§ INSTRUCTIONS TO FOLLOW
Output the data in full. Keep every word exact and exclude the pictures.

§ RECORDED INFORMATION
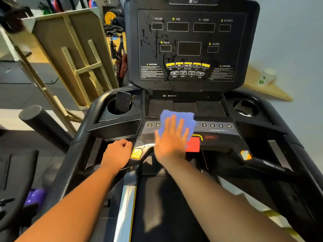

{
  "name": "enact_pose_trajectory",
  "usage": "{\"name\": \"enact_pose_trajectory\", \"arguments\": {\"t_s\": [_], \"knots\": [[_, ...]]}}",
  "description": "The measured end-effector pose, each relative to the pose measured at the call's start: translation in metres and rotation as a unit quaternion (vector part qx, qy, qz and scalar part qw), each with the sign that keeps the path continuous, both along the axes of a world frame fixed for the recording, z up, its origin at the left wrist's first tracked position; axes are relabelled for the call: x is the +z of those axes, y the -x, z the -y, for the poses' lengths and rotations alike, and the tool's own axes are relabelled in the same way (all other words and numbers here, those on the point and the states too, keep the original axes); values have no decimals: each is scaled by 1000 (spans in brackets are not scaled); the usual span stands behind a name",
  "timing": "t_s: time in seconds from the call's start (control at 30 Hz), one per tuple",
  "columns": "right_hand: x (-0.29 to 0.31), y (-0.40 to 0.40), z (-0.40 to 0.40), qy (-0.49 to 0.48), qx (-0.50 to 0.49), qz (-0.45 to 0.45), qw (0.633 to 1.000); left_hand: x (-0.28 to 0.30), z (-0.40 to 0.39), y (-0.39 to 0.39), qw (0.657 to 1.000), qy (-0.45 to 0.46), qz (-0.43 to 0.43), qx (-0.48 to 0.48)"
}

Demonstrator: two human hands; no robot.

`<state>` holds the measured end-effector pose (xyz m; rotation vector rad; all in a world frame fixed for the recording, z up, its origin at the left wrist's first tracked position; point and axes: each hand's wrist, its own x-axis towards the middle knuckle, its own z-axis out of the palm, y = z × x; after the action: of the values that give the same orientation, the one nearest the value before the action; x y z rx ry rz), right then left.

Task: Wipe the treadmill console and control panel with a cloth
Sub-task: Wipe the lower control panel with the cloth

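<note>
The right hand [172,137] presses flat, fingers straight, on a blue cloth [178,122] over the control panel [218,132]; the left hand [118,151] is clenched on the console [192,44] frame, grasping nothing visible.

phone [122,101]: dark, standing tilted in the left cup holder. wooden panels [75,53]: framed, leaning, far left. exercise bike [115,42]: far, between the panels and the screen. yellow weight plate [109,17]: far, above the bike. purple ball [35,196]: near left, low. wooden board [265,86]: far right.
</note>
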<state>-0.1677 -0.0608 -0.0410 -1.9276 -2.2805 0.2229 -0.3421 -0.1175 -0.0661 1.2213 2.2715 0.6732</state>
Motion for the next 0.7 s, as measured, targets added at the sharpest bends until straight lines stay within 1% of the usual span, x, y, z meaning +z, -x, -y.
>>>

§ RESULT
{
  "name": "enact_pose_trajectory",
  "usage": "{\"name\": \"enact_pose_trajectory\", \"arguments\": {\"t_s\": [_], \"knots\": [[_, ...]]}}",
  "description": "The measured end-effector pose, each relative to the pose measured at the call's start: translation in metres and rotation as a unit quaternion (vector part qx, qy, qz and scalar part qw), each with the sign that keeps the path continuous, both along the axes of a world frame fixed for the recording, z up, its origin at the left wrist's first tracked position; axes are relabelled for the call: x is the +z of those axes, y the -x, z the -y, for the poses' lengths and rotations alike, and the tool's own axes are relabelled in the same way (all other words and numbers here, those on the point and the states too, keep the original axes); values have no decimals: each is scaled by 1000 (spans in brackets are not scaled); the usual span stands behind a name",
  "timing": "t_s: time in seconds from the call's start (control at 30 Hz), one per tuple",
  "columns": "right_hand: x (-0.29 to 0.31), y (-0.40 to 0.40), z (-0.40 to 0.40), qy (-0.49 to 0.48), qx (-0.50 to 0.49), qz (-0.45 to 0.45), qw (0.633 to 1.000); left_hand: x (-0.28 to 0.30), z (-0.40 to 0.39), y (-0.39 to 0.39), qw (0.657 to 1.000), qy (-0.45 to 0.46), qz (-0.43 to 0.43), qx (-0.48 to 0.48)"
}

Demonstrator: two human hands; no robot.

`<state>` holds the measured end-effector pose (xyz m; rotation vector rad; all in a world frame fixed for the recording, z up, its origin at the left wrist's first tracked position; point and axes: each hand's wrist, its own x-axis towards the middle knuckle, its own z-axis out of the palm, y = z × x; after the action: of the values that give the same orientation, the one nearest the value before the action; x y z rx ry rz), right then left.

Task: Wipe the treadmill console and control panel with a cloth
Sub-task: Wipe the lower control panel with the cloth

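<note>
The right hand [172,137] presses flat, fingers straight, on a blue cloth [178,122] over the control panel [218,132]; the left hand [118,151] is clenched on the console [192,44] frame, grasping nothing visible.

phone [122,101]: dark, standing tilted in the left cup holder. wooden panels [75,53]: framed, leaning, far left. exercise bike [115,42]: far, between the panels and the screen. yellow weight plate [109,17]: far, above the bike. purple ball [35,196]: near left, low. wooden board [265,86]: far right.
</note>
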<state>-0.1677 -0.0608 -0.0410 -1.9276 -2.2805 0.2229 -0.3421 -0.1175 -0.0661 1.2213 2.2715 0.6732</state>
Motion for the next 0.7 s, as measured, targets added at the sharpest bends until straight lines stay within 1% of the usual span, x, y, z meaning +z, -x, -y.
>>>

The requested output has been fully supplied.